Yep, I have that feeling about the rot too. You can see in the pictures how close the grade level is to the top of the slab by the chimney. The house is on a slight hill, and at the back of the house, there is only maybe an inch or two of exposed slab under the siding. The other three sides of the house are fine. When it rains really hard, water starts pooling up at the back of the house, especially around that chimney... that's where the rot is coming from. I need to move some soil around to improve the drainage and get better siding-to-ground clearance, but it's complicated, because there are two concrete patios and a pool to contend with. I could cut through the low ends of the patios and put in linear drains that empty out to the side of the house, but I feel like I have enough work on my plate already. I'm also tearing down an old eave-attached shed-roof patio cover and building a blind-valley gable roof to replace it. It's going to be a busy summer.


----------



## Numb (Jun 11, 2010)

Reviving the thread, I had the opportunity (or misfortune) of tearing into the siding and replacing some of the rotted sill plate this weekend. I cut out about 4 feet of sill plate, and the bottom 12” off a couple studs. The most difficult part of the whole job was trying to get the sill plate out without damaging the drywall that was nailed to it from the inside. I used a reciprocating saw to make the cuts, and slid a metal putty knife between the board and the drywall to protect it. I couldn’t really avoid tearing up the drywall by pulling the nails through it, though. Most everything was hidden by the baseboard trim on the inside, and I was able to patch up the holes from the outside, but I’m sure I’ll have plenty more sill plate to replace, and I won’t always be so lucky. 
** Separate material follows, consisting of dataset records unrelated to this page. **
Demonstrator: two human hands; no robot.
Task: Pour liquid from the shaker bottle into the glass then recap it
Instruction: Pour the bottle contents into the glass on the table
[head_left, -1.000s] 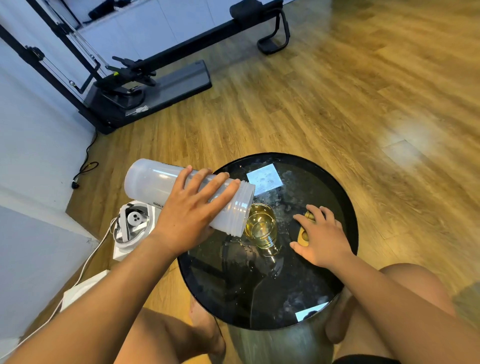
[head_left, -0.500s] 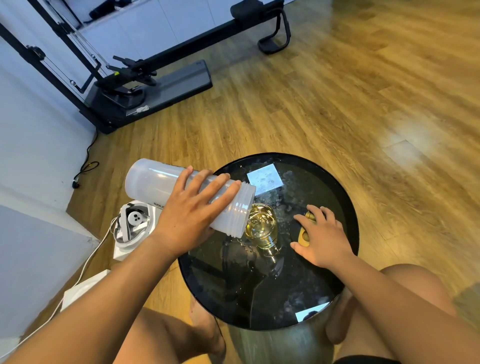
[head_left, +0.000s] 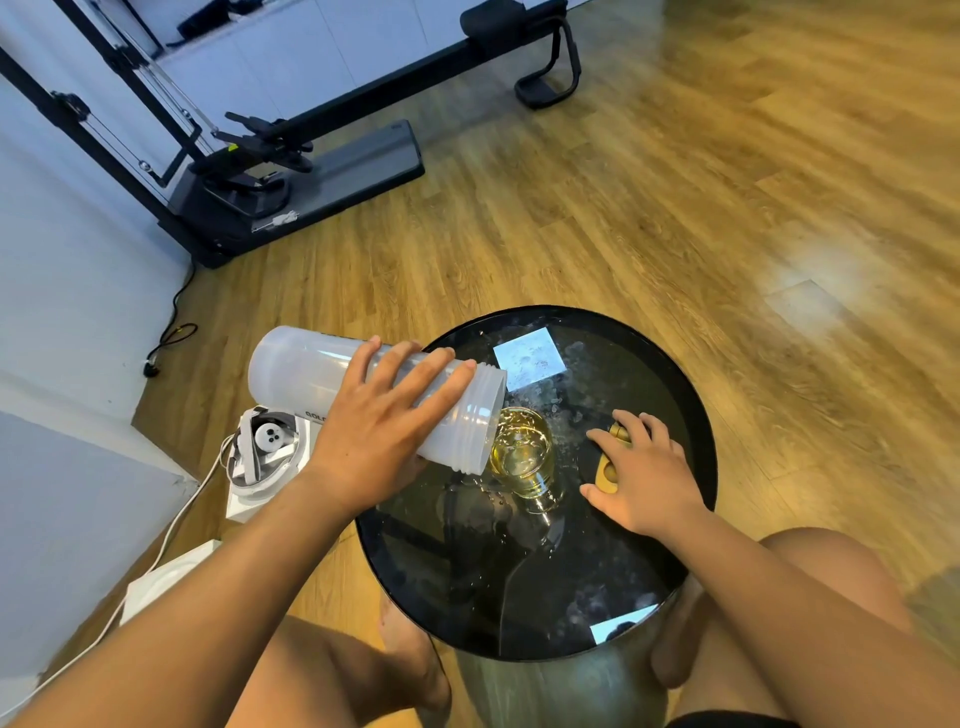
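Left hand (head_left: 370, 441) clenched round tipped shaker bottle (head_left: 332, 383), mouth over glass (head_left: 522, 453) of yellow liquid; right hand (head_left: 644, 475) flat, released, covering yellow cap (head_left: 607, 475) on worktop (head_left: 670, 374).

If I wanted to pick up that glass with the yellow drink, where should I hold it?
Probably hold the glass around its side, below the rim, coming from the near side. It stands upright and looks nearly full, so a grip from above would dip into the drink. The tilted shaker bottle blocks its left, and the right hand rests to its right.
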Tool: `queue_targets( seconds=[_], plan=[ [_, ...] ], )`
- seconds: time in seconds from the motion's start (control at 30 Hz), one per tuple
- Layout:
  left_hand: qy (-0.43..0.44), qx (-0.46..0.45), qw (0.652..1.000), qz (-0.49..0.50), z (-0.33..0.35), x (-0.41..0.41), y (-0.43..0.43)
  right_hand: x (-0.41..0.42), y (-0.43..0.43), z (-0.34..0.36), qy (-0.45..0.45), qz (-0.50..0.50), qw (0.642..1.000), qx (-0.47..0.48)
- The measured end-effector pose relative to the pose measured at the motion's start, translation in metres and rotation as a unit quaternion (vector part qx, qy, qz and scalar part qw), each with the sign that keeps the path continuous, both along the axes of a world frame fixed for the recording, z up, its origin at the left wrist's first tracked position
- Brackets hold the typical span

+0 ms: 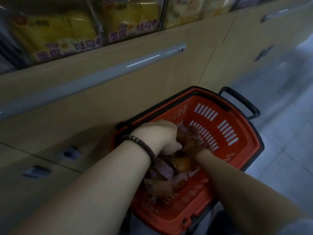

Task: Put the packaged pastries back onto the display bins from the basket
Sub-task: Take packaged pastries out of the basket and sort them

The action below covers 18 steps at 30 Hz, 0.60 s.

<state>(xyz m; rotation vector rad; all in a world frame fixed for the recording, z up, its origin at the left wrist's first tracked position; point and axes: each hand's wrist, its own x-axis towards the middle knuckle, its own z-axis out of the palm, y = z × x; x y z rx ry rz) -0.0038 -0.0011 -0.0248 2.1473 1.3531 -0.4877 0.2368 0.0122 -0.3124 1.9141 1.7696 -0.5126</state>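
The basket (169, 216), orange with a black handle (242, 100), stands on the floor (279, 150) at 5 o'clock in the view, hard against a beige cabinet (101, 102). The floor is pale grey tile and fills the 3 o'clock side. The cabinet front runs from 8 o'clock up to 1 o'clock, with a pale grey rail (94, 73) along it and small recessed pulls (38, 171) lower down at 8 o'clock. Above it, at 11 o'clock, yellow bread bags (54, 31) sit on a shelf. The light is dim.

The pastries (169, 172) lie heaped in the basket's near left corner. Both hands reach into it. The left hand (159, 138), with a dark bracelet (144, 145) on its wrist, is curled round one of the pastries at the top of the heap. The right hand (196, 139) is just beside it at its 3 o'clock, too blurred to tell whether it grasps anything.
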Motion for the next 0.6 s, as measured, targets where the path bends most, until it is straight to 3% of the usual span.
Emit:
queue_targets(
  seconds=[0.03,0.1,0.2,0.3,0.4,0.5,0.6],
  plan=[
    [0.001,-0.006,1.000,-0.002,0.001,0.001,0.000,0.005,0.006,-0.013,0.014,-0.001,1.000,-0.018],
    [0.000,-0.005,1.000,-0.002,0.002,0.002,0.000,-0.015,0.000,0.050,0.008,-0.005,0.997,-0.076],
    [-0.011,0.004,1.000,0.009,0.004,0.001,0.003,-0.034,0.002,0.133,0.036,0.026,0.997,-0.058],
    [-0.018,-0.006,0.999,0.027,0.012,0.000,0.003,-0.043,-0.001,0.200,0.008,0.090,0.993,-0.070],
    [-0.079,-0.030,0.990,0.113,0.016,-0.007,0.004,-0.046,-0.009,0.264,0.092,0.116,0.989,0.026],
    [-0.249,-0.059,0.943,0.211,0.016,-0.006,0.004,-0.034,-0.022,0.298,0.175,0.053,0.973,0.143],
    [-0.437,-0.182,0.843,0.257,0.024,0.001,-0.004,-0.031,-0.039,0.313,0.256,0.035,0.941,0.218]
  ],
)
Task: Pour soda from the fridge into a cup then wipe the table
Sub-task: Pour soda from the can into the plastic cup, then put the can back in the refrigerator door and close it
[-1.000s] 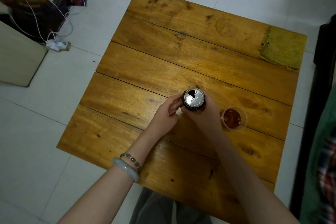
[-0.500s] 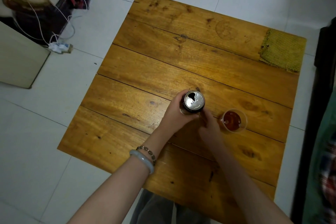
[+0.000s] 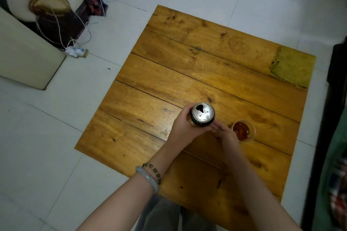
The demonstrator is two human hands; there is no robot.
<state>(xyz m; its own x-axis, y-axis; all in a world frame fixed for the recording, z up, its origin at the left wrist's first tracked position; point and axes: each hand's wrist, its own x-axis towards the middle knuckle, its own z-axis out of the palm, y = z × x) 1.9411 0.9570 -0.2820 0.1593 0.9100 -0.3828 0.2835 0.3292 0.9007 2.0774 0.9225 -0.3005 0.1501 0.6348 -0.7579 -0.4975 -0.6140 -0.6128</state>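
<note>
Dark aluminium soda can (image 3: 202, 115), upright, top opened, at the middle of the wooden plank tabletop (image 3: 169, 84). Clear plastic cup (image 3: 243, 131) just right of it, upright, holding brown soda. Yellow-green woven cloth (image 3: 292, 66) lies flat on the far right corner.

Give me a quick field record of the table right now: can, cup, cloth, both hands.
can: upright, top open, on the table
cup: clear, holds brown soda, right of the can
cloth: yellow-green, far right corner, untouched
left hand: grip around the can's side
right hand: between can and cup, fingers at the can's base; grip unclear
wiping: not yet begun
</note>
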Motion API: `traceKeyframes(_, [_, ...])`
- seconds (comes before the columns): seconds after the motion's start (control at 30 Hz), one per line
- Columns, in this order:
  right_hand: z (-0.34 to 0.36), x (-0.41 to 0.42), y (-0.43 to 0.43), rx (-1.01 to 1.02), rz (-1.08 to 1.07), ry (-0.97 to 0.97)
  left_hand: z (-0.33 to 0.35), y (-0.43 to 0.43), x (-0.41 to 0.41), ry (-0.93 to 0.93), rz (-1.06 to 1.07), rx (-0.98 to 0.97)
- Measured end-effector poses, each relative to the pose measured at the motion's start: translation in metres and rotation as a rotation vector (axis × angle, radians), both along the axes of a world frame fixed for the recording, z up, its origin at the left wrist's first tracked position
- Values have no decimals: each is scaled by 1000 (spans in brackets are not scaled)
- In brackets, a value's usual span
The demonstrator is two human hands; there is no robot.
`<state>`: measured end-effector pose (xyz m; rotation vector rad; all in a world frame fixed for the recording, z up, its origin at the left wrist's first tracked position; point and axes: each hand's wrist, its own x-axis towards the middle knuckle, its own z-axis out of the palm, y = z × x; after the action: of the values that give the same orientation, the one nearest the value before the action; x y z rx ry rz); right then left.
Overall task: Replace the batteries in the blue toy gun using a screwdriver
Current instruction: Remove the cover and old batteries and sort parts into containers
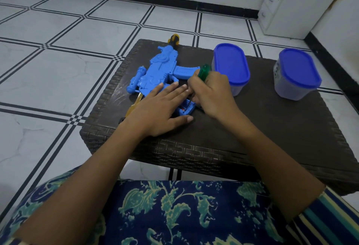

Is there a better way to do this? 

Luckily, the portion I needed to replace wasn’t attached to the slab, but a little further over, I could see where it looks like the sill plate was attached with a nail and washer driven down through the plate into the slab. If I have to tear a piece out like that, how do I go about reattaching the new sill plate to the slab? Are there special fasteners that you can drive into the concrete? I had assumed there would be j-bolts that were set in the slab, and that the sill plate would be bolted down with. Guess not.


----------



## kwikfishron (Mar 11, 2010)

Replacing rot and not damaging the drywall is always the goal. Tricky it can be, and sometimes impossible.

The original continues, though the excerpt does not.